● EXERCISE BRIEF
Write only the number of lines in the data that contain the word "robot".

ENTRIES SHOWN Start Marker

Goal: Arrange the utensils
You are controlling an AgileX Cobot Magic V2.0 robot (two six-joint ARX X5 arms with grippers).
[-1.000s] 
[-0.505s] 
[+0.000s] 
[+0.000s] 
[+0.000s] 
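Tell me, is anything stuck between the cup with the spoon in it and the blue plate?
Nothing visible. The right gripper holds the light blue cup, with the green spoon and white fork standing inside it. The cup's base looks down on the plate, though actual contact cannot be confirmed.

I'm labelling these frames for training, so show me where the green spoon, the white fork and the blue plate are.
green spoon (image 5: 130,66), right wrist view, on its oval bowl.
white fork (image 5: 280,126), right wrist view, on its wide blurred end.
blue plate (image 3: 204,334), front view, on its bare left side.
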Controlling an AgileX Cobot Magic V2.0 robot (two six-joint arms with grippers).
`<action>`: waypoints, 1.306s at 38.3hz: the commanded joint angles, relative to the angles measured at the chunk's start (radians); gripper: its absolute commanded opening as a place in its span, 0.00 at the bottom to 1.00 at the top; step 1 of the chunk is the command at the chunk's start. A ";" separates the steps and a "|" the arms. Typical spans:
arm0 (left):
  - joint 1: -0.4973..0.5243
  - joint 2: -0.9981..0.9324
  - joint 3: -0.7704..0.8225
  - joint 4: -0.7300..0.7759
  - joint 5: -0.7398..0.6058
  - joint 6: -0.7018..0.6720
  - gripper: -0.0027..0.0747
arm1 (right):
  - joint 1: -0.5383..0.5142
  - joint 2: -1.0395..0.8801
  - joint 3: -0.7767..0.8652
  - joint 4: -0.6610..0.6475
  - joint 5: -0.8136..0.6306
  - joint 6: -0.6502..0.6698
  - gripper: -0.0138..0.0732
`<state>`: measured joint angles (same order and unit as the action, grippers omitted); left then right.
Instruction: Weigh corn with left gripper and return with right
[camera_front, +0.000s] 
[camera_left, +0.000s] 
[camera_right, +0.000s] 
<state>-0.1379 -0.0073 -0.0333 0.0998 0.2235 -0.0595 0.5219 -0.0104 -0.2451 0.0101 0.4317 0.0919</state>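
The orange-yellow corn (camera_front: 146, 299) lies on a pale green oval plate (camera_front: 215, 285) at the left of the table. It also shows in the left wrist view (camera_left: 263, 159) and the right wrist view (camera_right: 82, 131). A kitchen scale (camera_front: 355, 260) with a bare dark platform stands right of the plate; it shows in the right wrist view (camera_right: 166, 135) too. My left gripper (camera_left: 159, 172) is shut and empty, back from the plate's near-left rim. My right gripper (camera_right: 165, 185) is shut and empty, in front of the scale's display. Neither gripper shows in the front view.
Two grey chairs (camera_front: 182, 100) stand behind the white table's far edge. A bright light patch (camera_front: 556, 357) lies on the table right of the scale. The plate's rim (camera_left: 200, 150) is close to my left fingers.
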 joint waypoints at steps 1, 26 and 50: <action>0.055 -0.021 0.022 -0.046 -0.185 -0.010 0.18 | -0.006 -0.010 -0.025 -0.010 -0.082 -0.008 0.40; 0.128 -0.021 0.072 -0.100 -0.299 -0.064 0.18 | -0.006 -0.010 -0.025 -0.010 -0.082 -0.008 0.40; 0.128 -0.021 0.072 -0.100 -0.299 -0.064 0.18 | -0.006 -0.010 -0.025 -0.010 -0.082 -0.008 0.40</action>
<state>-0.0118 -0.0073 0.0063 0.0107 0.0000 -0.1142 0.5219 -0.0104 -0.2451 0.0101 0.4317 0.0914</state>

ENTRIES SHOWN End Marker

● EXERCISE OUTPUT
2